Artist profile: Glasswork blower Jennifer Baker
Color gleams in the reflection of translucent light as the uncertainty of Jennifer Baker’s final product comes to fruition. She’s not exactly sure how it will turn out, but everyone who knows her and her glasswork knows it will be beautiful.
Glasswork is a process that takes precision, patience and an acceptance of the unexpected. Baker knows the elements of this process well and has worked in this artistic medium since 2007, when she moved to Steamboat Springs from Cincinnati.
“I feel like I’ve always been an artist,” Baker says. “It’s not something I decided to do, it’s something that’s always sort of been within me, that drive to create.”
After working in a wide variety of mediums, she says that as she got older there was a natural transition to glasswork and something just clicked. “I never looked back after I learned how to work with glass,” she says. “I’m not sure what it was but I was always drawn to it.”
Immersing herself in the depth of color and textural makeup Steamboat’s mountain landscape offers, Baker’s glasswork incorporates characteristics that are ever-present in the Yampa Valley, like the expansive skies, glistening lakes, wildflowers, fish, aspen trees and more. With her work resembling more of an organic foundation with its fluidity, at times she’ll start with one idea and continue in an entirely different direction.
“Some ideas I just sort of go with it,” Baker says. “I don’t like to rush through anything. I want it done right and to come out the way I envision it in my mind.”

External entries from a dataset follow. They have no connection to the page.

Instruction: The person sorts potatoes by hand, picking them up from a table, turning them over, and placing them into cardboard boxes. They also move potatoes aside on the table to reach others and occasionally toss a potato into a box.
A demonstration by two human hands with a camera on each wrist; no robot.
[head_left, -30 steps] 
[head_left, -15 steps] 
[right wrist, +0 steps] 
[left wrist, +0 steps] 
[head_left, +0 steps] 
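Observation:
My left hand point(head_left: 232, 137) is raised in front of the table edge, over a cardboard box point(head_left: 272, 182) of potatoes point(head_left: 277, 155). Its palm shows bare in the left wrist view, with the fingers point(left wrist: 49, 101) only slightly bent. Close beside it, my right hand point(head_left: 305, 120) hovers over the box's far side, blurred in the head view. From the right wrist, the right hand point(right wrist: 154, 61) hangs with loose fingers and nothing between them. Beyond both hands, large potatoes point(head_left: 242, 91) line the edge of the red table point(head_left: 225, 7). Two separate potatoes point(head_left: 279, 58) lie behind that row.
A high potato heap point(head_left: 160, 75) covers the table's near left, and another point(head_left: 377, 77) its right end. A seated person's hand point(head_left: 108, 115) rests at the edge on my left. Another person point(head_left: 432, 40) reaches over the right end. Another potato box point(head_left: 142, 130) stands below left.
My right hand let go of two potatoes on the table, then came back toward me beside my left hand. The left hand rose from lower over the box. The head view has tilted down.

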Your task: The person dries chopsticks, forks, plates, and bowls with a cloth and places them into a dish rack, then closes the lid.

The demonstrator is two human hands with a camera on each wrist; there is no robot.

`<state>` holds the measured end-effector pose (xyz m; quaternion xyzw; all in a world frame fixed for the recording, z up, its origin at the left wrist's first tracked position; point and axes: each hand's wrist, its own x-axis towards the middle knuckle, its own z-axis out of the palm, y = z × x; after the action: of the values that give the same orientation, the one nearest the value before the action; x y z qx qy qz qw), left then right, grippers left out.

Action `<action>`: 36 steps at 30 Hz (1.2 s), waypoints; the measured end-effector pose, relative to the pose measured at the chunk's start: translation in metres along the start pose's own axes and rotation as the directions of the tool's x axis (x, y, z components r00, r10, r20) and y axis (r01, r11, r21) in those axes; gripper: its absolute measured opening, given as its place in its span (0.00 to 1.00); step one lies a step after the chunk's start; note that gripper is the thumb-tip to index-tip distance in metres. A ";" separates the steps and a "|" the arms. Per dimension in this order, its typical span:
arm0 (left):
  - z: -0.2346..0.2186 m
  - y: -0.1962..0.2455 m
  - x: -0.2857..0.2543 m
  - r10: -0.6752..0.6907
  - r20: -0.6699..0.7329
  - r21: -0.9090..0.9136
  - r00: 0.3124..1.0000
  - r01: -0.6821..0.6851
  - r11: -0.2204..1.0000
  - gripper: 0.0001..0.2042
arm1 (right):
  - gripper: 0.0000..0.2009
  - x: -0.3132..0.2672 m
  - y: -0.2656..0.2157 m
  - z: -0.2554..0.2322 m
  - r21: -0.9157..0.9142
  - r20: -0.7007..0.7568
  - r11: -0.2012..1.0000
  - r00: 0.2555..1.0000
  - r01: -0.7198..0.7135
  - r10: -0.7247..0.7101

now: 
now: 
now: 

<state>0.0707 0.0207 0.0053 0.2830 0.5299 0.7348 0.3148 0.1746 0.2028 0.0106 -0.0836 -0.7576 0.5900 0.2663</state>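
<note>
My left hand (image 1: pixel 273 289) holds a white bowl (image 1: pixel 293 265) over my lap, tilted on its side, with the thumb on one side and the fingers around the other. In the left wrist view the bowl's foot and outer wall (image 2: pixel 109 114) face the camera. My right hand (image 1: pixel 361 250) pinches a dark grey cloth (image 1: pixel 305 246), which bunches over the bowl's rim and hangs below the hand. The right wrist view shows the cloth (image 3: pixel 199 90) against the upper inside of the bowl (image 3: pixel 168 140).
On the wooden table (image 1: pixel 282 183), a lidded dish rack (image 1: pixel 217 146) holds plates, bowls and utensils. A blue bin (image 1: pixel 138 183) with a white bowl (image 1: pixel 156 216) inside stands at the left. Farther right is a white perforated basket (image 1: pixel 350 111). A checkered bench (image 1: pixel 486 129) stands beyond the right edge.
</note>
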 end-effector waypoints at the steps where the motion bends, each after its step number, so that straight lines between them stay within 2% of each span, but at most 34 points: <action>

Typically her process starts with a sheet of glass as her canvas, which then transforms as she builds upon layers of glass and colors prior to the firing in the glass kiln. Down to a science, her experience in glasswork has enabled her to inherently know which temperature will create the right results.
“I’m largely self taught, mostly by trial and error and a lot of frustration,” Baker says. “I feel like there is always something new to learn. A lot of times, if I’m curious about something I’ll try it. Sometimes it works and sometimes it doesn’t.”
Her work was recently featured in the “Symbiosis” exhibit at the Depot Art Center with David Marshal’s metal sculptures. Her pieces have also been a mainstay at the Circle 7 Fine Art Gallery downtown for the past three years.
“Coming from the city forced me to slow down and appreciate my surroundings,” Baker says. “I started to notice a lot of things I hadn’t before. That helped me see the nature and beauty around me because I wasn’t in such a fast-paced environment anymore. I actually have the time to appreciate it.”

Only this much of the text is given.